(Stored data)

============================================================

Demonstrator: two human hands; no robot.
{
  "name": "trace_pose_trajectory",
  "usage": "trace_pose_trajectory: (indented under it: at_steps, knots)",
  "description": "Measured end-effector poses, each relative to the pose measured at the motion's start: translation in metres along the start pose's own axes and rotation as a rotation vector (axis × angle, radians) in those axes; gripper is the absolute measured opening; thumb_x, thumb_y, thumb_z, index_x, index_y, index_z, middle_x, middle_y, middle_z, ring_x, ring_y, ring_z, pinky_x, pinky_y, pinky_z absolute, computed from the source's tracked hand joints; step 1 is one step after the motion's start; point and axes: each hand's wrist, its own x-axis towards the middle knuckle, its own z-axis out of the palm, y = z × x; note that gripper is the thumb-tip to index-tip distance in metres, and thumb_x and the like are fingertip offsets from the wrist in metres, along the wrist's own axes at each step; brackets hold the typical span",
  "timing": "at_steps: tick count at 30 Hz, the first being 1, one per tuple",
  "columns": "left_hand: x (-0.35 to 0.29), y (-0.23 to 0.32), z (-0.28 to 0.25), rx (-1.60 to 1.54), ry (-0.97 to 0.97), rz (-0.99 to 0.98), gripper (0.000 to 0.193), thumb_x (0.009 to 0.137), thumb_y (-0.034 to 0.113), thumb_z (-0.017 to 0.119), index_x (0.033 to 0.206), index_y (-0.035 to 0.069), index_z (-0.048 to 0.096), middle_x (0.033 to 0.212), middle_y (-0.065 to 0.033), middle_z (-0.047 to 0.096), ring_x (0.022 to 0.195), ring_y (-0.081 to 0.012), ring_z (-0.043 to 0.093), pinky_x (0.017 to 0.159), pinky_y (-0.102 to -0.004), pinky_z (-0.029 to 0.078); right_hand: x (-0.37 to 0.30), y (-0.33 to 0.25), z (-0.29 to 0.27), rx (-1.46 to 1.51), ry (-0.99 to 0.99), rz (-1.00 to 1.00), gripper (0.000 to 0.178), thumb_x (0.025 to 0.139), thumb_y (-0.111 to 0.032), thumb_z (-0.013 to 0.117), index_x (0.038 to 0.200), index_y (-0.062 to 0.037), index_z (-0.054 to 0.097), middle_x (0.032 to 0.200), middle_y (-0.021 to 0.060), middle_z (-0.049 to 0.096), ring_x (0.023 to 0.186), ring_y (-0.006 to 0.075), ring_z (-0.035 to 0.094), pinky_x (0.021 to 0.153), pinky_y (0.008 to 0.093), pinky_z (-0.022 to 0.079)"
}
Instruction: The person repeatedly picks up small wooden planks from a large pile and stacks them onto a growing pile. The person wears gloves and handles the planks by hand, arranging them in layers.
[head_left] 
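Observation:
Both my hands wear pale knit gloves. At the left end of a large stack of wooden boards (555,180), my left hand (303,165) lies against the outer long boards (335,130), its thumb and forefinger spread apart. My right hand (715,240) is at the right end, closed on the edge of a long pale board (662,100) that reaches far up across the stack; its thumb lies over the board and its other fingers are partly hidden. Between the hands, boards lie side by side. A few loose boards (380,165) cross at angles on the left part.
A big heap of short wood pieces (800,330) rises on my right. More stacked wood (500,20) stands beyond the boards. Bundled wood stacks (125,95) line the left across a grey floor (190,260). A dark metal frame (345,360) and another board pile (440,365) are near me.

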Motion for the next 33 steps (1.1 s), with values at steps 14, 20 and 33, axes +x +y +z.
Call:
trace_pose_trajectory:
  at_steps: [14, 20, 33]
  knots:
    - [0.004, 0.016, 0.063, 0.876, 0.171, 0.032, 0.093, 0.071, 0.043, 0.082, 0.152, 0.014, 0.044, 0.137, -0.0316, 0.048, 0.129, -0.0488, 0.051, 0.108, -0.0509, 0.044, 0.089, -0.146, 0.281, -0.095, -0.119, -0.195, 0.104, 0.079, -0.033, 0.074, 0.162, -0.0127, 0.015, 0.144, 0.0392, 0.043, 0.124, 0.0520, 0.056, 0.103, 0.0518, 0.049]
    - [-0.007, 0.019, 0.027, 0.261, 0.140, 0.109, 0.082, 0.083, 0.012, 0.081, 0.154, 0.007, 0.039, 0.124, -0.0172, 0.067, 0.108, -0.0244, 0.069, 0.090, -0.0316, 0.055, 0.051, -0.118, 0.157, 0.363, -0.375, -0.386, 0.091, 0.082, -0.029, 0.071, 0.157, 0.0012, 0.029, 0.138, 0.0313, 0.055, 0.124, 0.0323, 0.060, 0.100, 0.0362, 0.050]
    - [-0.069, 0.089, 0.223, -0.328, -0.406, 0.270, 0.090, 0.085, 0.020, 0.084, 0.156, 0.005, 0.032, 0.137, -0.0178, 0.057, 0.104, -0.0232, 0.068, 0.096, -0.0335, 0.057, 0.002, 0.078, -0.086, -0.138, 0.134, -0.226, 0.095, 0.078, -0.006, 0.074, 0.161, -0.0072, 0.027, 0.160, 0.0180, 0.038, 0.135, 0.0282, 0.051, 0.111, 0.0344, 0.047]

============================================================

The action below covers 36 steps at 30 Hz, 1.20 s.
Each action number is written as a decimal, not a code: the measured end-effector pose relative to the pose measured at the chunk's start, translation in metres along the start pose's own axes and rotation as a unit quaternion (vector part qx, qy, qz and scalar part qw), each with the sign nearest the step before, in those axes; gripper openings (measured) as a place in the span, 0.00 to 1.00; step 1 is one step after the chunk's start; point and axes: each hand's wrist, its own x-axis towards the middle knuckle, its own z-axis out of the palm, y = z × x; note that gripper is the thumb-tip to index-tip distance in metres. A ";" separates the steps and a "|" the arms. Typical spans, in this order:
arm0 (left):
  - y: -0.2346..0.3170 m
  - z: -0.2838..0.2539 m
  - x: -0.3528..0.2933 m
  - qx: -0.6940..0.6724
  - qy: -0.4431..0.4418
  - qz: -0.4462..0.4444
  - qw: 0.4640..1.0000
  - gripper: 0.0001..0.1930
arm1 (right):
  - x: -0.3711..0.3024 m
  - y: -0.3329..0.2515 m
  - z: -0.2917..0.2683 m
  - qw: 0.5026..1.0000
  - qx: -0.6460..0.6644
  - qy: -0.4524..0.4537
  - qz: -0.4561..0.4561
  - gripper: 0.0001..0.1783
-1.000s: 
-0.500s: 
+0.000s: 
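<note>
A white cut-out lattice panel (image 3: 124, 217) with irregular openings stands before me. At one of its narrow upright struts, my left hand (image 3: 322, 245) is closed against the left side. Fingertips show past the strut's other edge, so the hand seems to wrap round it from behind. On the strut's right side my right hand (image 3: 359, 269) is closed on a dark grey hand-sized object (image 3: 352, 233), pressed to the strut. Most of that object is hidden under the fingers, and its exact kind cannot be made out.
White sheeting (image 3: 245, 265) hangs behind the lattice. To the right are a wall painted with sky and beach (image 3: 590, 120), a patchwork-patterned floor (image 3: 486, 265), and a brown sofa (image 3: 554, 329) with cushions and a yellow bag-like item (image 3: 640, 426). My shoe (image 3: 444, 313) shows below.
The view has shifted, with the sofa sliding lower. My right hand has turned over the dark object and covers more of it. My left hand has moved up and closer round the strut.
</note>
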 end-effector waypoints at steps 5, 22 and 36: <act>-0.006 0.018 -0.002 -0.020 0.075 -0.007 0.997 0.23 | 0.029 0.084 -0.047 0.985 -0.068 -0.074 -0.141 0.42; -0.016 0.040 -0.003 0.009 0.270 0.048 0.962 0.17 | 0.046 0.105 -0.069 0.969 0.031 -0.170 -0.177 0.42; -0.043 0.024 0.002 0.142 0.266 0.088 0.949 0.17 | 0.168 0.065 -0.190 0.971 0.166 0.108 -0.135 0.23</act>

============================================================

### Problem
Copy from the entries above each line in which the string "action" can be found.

### Exercise answer
The action below covers 36 steps at 30 Hz, 1.20 s.
Each action number is written as a decimal, not a code: the measured end-effector pose relative to the pose measured at the chunk's start, translation in metres along the start pose's own axes and rotation as a unit quaternion (vector part qx, qy, qz and scalar part qw), each with the sign nearest the step before, in those axes; gripper openings (measured) as a place in the span, 0.00 to 1.00; step 1 is one step after the chunk's start; point and axes: each hand's wrist, its own x-axis towards the middle knuckle, its own z-axis out of the palm, y = z × x; note that gripper is the thumb-tip to index-tip distance in metres. A ";" separates the steps and a "|" the arms. Typical spans, in this order:

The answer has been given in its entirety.